=== ACTIVITY ===
Copy all lines of the listing that include the string "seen".

■ ■ ■ ■ ■

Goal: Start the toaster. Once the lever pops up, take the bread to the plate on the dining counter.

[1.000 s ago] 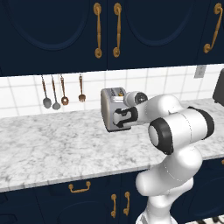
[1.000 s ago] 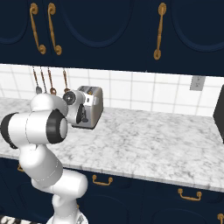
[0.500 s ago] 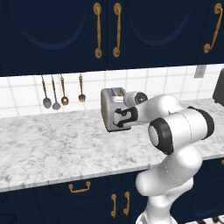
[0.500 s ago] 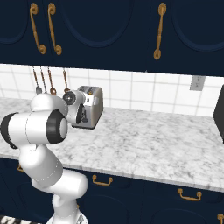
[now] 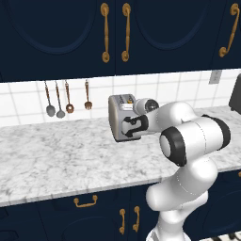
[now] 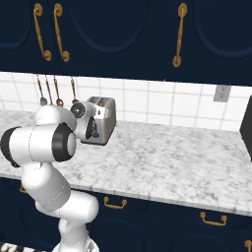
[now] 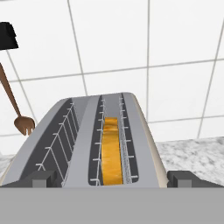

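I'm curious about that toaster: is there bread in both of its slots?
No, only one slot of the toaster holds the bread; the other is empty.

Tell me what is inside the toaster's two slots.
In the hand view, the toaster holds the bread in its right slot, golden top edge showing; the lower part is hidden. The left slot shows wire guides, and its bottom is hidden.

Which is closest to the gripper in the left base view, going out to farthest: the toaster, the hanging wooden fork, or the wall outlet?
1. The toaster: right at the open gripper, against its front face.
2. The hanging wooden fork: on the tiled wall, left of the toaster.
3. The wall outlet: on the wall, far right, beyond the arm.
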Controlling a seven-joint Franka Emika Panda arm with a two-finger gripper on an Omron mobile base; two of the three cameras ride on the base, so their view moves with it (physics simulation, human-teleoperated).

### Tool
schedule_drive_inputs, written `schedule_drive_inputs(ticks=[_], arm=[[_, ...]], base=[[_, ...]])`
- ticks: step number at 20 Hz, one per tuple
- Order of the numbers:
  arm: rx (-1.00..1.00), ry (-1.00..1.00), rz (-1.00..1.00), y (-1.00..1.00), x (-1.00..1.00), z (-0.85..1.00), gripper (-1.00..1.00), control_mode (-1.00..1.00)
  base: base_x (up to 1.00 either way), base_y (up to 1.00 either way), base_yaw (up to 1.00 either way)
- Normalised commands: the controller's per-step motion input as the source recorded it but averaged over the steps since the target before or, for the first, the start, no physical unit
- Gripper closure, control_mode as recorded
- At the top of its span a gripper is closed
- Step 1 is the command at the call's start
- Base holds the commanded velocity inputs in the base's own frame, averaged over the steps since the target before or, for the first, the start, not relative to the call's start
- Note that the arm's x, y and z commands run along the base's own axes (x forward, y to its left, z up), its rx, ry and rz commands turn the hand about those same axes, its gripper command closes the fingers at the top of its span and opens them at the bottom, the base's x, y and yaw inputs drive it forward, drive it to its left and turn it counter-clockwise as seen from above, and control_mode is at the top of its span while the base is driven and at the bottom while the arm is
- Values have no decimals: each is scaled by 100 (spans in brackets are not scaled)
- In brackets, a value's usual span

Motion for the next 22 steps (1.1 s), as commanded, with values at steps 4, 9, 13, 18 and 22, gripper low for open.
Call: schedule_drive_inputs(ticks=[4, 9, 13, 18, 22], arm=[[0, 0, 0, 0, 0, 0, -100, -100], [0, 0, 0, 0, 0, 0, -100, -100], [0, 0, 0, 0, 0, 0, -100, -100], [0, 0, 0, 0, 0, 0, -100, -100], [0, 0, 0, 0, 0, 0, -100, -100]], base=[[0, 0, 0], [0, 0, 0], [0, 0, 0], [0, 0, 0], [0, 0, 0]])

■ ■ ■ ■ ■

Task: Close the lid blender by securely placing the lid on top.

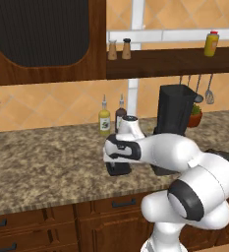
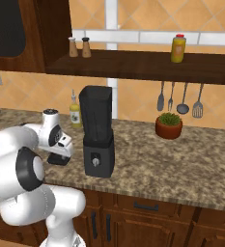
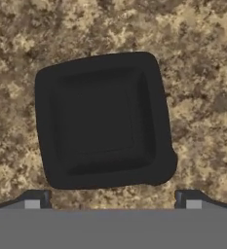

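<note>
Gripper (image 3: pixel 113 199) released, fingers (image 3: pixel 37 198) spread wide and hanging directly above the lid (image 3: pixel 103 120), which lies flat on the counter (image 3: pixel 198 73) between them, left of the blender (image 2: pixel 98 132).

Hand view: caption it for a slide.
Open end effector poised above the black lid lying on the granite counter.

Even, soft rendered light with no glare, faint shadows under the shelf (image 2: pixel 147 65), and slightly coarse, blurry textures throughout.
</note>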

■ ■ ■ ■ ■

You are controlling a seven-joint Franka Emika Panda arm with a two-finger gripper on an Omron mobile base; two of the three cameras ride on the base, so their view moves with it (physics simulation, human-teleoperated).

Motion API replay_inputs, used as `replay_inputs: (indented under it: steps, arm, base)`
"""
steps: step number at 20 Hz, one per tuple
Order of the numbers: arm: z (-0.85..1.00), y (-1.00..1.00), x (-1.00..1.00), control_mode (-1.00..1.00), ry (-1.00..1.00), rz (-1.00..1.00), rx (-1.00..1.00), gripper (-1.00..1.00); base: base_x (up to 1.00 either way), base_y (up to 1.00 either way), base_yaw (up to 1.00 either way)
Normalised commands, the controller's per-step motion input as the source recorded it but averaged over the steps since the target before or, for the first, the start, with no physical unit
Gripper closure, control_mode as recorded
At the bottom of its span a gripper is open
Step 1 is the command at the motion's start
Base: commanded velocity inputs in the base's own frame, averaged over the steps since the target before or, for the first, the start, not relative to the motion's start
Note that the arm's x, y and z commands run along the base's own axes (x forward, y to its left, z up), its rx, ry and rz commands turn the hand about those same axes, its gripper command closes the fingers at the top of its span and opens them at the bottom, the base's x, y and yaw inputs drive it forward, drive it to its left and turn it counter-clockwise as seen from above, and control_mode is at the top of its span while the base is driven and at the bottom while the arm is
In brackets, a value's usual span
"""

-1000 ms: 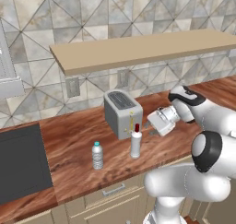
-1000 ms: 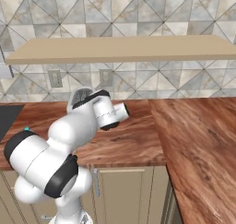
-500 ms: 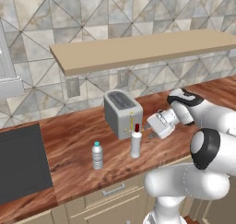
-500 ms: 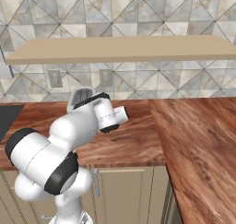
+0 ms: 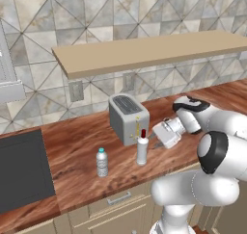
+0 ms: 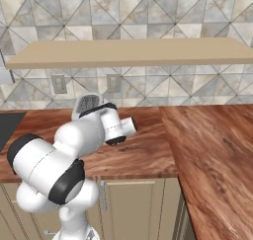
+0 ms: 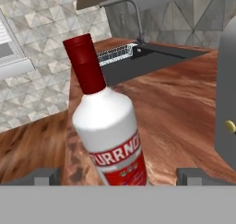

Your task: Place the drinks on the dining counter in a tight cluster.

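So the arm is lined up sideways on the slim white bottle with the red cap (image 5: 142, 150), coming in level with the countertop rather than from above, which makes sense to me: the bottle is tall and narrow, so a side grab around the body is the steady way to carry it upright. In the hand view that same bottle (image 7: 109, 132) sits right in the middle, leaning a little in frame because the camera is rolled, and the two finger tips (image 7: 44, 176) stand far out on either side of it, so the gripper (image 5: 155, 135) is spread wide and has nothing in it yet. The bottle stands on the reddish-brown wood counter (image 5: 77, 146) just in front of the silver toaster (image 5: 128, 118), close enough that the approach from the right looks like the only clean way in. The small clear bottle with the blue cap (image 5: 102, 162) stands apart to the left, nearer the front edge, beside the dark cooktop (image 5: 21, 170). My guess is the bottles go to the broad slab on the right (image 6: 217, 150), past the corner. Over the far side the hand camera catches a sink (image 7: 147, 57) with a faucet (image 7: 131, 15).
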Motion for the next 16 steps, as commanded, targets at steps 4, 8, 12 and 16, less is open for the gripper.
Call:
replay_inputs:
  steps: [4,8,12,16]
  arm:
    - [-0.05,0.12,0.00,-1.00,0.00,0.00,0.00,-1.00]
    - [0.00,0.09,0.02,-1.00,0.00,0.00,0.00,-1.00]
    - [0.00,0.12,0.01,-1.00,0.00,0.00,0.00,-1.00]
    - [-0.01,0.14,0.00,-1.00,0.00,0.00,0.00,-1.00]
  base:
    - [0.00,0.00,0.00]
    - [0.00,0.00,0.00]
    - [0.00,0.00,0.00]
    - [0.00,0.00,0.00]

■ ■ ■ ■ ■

=== RESULT OF THIS TASK ===
- Note that the arm's x, y and z commands run along the base's own axes (x forward, y to its left, z up), its rx, ry and rz commands turn the hand about those same axes, its gripper command closes the fingers at the top of its span and opens them at the bottom, the base's x, y and yaw inputs drive it forward, drive it to its left and turn it counter-clockwise as seen from above, and control_mode is at the top of its span while the base is driven and at the bottom while the arm is
Note that the arm's x, y and z commands run along the base's own axes (x forward, y to its left, z up), its rx, ry and rz commands turn the hand about those same axes, its gripper command closes the fingers at the top of its span and opens them at the bottom, the base's x, y and yaw inputs drive it forward, drive it to its left and turn it counter-clockwise as seen from above, and control_mode is at the top of its span while the base is driven and at the bottom while the arm is

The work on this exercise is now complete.